Re: CCL: Symmetry breaking during CASSCF

 Sent to CCL by: Isaac Bersuker [bersuker[A]]
My advice: when trying to rationalize the results of geometry optimization, keep in mind that distorted configurations of systems with nondegenerate states are quite real and emerge due to the pseudo Jahn-Teller effect (see, e.g., Chem Rev 101, 1067 (2001). Look on the low-lying excited states that may cause the instability of the D2h configuration...
 I. B.
 Dr. Isaac B. Bersuker
 Institute for Theoretical Chemistry
 The University of Texas at Austin
 Chem & Biochem Department
 1 University Station A5300
 Austin, TX 78712-0165
 Phone: (512) 471-4671; Fax: (512) 471-8696
 E-mail: bersuker[A]
 CCL wrote:
 Sent to CCL by: Wai-To Chan <chan(!)>
 Dear CCL Readers,
 I have a planar conjugated organic molecule that, on paper, has D2h
 symmetry. I am working with the hypothesis that the molecule is a
 biradical singlet. I want to perform a CASSCF(2,2) on this molecule
 to estimate the biradical character of this molecule. When I
 calculate the molecule with the constraint that the molecule has D2h
 symmetry, the calculation has severe convergence problems. If I
 remove this constraint, the molecule distorts to a C2v symmetry and I
 obtain a biradical character ~20%. I checked the orbitals being used
 for the CASSCF calculation and they look right (one nonbonding and
 another slightly antibonding).
 Is the situation described above correct? Can an organic molecule
 have such a symmetry breaking as a result of a CASSCF calculation? Is
 the molecule really a C2v system? Any suggestions are welcome.

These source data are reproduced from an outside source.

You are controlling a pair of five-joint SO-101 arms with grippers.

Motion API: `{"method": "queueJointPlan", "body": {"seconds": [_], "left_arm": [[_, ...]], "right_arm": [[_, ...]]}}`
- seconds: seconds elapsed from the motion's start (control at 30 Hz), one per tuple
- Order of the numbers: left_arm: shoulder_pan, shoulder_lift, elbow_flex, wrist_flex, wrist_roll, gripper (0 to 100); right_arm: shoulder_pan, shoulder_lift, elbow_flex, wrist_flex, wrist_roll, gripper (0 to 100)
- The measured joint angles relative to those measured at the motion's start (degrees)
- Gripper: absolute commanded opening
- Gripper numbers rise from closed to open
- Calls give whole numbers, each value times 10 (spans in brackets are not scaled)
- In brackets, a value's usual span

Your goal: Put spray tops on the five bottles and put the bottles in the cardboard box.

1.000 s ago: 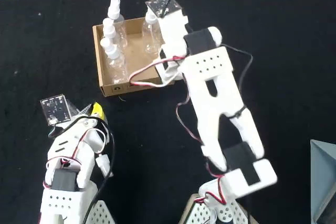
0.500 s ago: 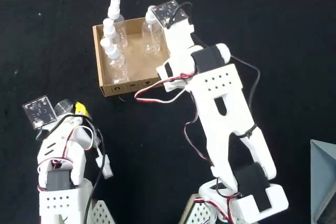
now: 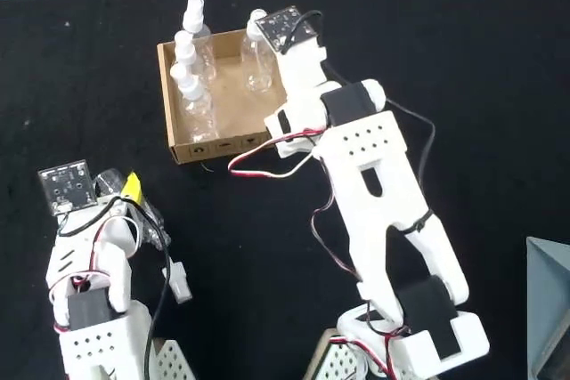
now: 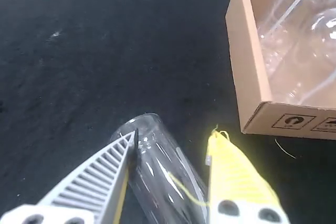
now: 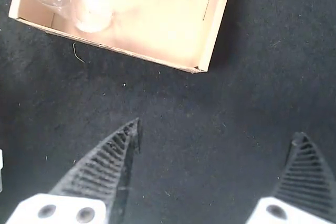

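The cardboard box [image 3: 174, 113] stands at the back of the black table. Three clear bottles with white spray tops [image 3: 184, 42] line its left wall, and another topped bottle [image 3: 258, 60] stands near its right wall. My left gripper [image 4: 170, 148] is at the front left, shut on a clear bottle [image 4: 160, 169] whose open neck has no top; the same bottle [image 3: 151, 222] also shows from above. My right gripper [image 5: 215, 135] hangs open over bare table just in front of the box's corner [image 5: 202, 61]. The right arm [image 3: 356, 131] reaches along the box's right side.
A grey object [image 3: 548, 309] sits at the table's right edge. A white plug [image 3: 179, 283] dangles from the left arm's cable. Black table stretches open between the two arms and to the right of the box.
My left gripper has drawn back to the left with the topless bottle. The right arm has shifted off the box, uncovering the bottle by its right wall.
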Motion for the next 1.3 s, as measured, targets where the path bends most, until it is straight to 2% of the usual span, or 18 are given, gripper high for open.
{"method": "queueJointPlan", "body": {"seconds": [0.27,0.67,1.3], "left_arm": [[-1,-1,-2,6,6,255],[-1,-1,-18,34,9,260],[-1,21,-39,35,9,260]], "right_arm": [[0,0,0,-2,0,374],[0,0,0,-2,0,374],[0,0,0,-2,0,374]]}}
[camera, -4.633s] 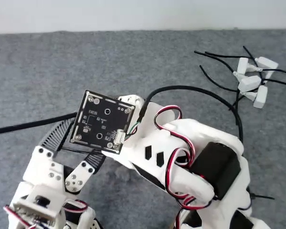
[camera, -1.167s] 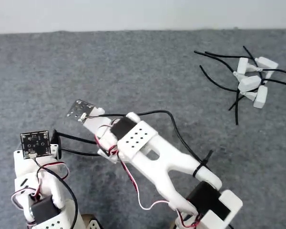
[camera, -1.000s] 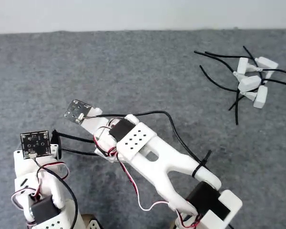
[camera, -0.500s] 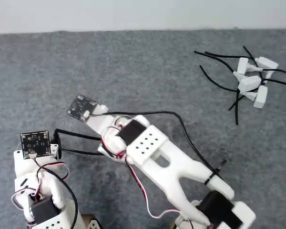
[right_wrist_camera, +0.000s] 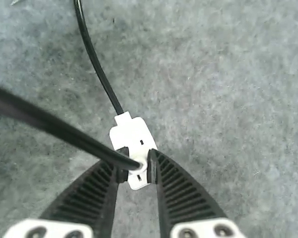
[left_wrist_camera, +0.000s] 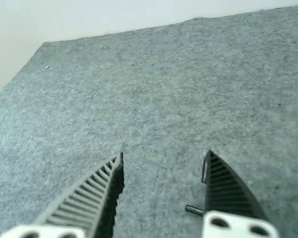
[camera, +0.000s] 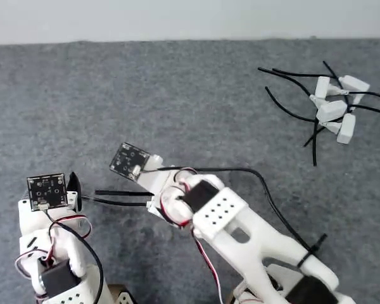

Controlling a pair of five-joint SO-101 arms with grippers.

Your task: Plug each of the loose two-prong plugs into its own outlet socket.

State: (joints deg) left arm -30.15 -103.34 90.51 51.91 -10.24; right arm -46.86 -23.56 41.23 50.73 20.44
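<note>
White connector (right_wrist_camera: 131, 136) with its thin black cord (right_wrist_camera: 97, 64), on the grey surface (right_wrist_camera: 228, 74) left of centre. One end is clenched between the fingers of the right end effector (right_wrist_camera: 137, 157). A second, thicker cord (right_wrist_camera: 49, 129) runs in to the fingertips (whether the white piece is plug or socket cannot be told). Loose plugs (camera: 334, 109), white with black cords, lie bunched at the far right, well apart from both arms. Left end effector (left_wrist_camera: 164, 154), released with fingers spread, sits over the surface at the near left.
</note>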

   Thank you very much in advance for your help.
 		Sincerely yours,
 													Gustavo L.C. Moura
I assume that you removed the D2h symmetry constraint by changing the original cartesian coordinates just small enough for the program to recognize the C2v symmetry. If the distortion of the C2v structure from D2h is not too large I would repeat the optimization starting with the undistorted D2h geometry. Small deviation from ideal symmtry is not that unusual with CASSCF geometry optimization even when it is properly executed. I would try to avoid the convergence difficulties by changing the symmetry of the wavefunction instead of the geometry. With GAMESS this can be done by specifying a lower symmetry than D2h in the $DET or $DRT input card. With Gaussian I am not sure how this can be done. Perhaps the nosymm keyword could do but I am not sure if it is effective in the CASSCF step. If the CASSCF is based on UHF unrestricted orbitals I will try to break the symmetry of the UHF wavefunction.

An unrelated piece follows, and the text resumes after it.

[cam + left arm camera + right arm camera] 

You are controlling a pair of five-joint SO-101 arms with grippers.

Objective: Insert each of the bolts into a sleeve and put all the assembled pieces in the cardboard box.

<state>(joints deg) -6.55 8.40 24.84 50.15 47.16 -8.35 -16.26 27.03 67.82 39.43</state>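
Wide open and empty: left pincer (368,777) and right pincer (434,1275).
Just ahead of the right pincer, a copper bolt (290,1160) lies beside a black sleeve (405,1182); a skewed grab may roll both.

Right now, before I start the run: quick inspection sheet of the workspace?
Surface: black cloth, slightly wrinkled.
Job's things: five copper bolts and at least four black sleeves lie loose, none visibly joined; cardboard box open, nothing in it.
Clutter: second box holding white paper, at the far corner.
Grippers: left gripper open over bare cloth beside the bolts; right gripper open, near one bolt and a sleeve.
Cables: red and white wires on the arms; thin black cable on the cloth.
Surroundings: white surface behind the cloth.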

 	  If your casscf-optimized C2V geometry is clearly distinctive from
 the D2h symmetry you perceive to be correct a possible explanation
 is that the active space in your MCSCF wavefunction is not sufficiently
large. A 2-electrons-2-MOs active space is of the minimum size for diradicals. Your system seems to be more of a diradicaloid than an open-shell singlet diradical. It may sound surprising but partial diradical systems may require a larger active space than a pure diradical. With Gaussian I would design the size of the active space required by
 running a UHF calculation on the D2h structure first with guess=mix and
specified. I would then examine the occupancy of the UHF-natural orbitals (with pop=naturalorbitals). If the fraction occupancies of the natural orbitals beyond the HOMO and the LUMO are significant I would increase the active space size accordingly.